** ABOUT THIS EXERCISE **
In the material below, find every line with "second" and pull it out.

** DATA PROVIDED **
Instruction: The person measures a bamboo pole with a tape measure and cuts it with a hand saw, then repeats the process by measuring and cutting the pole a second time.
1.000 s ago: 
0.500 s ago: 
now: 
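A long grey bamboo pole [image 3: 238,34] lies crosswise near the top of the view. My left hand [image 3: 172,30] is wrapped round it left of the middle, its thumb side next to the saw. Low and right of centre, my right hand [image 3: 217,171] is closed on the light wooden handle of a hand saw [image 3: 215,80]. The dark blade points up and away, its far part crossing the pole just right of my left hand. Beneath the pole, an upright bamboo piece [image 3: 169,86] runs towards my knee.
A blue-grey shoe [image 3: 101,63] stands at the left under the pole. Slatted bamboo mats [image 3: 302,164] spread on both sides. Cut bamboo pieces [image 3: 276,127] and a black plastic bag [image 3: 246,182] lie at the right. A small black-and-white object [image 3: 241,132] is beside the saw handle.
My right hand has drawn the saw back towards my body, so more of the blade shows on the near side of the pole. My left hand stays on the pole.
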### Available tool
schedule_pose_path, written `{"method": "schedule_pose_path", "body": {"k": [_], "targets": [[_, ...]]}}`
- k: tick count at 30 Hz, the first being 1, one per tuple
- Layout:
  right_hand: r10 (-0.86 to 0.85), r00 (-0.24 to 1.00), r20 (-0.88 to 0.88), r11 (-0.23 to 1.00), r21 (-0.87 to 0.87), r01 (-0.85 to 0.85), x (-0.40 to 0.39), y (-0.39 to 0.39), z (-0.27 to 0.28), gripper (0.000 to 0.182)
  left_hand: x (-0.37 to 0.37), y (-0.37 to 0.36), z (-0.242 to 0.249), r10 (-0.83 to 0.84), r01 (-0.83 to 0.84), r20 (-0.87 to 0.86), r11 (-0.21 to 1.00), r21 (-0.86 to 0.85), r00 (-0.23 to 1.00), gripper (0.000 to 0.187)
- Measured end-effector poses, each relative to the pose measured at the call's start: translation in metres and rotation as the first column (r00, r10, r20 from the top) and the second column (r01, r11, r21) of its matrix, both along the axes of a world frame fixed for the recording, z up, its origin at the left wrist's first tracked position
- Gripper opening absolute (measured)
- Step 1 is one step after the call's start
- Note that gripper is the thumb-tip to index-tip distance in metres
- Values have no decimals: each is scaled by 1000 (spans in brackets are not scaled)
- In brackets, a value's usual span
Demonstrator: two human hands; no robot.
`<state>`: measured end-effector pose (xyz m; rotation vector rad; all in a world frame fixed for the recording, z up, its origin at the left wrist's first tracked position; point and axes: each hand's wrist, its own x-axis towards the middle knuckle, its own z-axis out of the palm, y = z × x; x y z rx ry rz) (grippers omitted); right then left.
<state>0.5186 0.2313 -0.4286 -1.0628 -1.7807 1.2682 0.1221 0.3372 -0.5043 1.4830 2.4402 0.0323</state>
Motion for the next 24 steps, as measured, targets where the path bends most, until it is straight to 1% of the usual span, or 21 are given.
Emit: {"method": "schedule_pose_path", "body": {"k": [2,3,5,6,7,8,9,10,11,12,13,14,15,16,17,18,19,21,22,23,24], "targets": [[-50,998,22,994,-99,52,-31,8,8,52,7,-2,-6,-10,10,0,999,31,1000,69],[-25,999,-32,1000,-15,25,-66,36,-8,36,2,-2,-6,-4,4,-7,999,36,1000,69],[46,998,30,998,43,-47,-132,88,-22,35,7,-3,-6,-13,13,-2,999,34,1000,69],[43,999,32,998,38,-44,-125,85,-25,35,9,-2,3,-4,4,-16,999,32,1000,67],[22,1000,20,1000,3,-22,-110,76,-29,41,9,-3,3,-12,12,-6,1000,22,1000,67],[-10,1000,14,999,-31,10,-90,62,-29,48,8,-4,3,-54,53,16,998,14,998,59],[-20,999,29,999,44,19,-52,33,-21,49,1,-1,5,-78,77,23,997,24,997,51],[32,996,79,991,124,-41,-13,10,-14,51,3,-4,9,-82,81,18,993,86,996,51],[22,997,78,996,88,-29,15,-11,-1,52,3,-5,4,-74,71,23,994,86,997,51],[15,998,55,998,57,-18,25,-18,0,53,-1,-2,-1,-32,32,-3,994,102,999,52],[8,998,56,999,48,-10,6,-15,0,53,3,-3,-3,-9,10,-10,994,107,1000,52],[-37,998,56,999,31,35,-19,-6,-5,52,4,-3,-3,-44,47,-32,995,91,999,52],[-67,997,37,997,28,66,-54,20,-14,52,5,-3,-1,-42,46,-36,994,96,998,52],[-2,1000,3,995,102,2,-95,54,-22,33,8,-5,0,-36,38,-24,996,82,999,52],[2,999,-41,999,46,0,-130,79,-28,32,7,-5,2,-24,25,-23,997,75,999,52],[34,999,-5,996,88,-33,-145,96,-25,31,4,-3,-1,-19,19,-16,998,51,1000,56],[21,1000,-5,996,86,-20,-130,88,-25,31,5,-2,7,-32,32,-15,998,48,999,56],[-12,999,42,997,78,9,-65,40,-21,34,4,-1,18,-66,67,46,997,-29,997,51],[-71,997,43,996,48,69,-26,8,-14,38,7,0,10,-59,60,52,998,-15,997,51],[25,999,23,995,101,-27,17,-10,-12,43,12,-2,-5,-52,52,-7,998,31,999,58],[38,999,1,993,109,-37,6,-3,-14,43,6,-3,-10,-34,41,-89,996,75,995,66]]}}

** OUTPUT **
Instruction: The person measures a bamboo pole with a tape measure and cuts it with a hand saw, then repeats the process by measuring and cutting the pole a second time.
- Measured end-effector poses, each relative to the pose measured at the call's start: translation in metres and rotation as the first column (r00, r10, r20 from the top) and the second column (r01, r11, r21) of its matrix, both along the axes of a world frame fixed for the recording, z up, its origin at the left wrist's first tracked position

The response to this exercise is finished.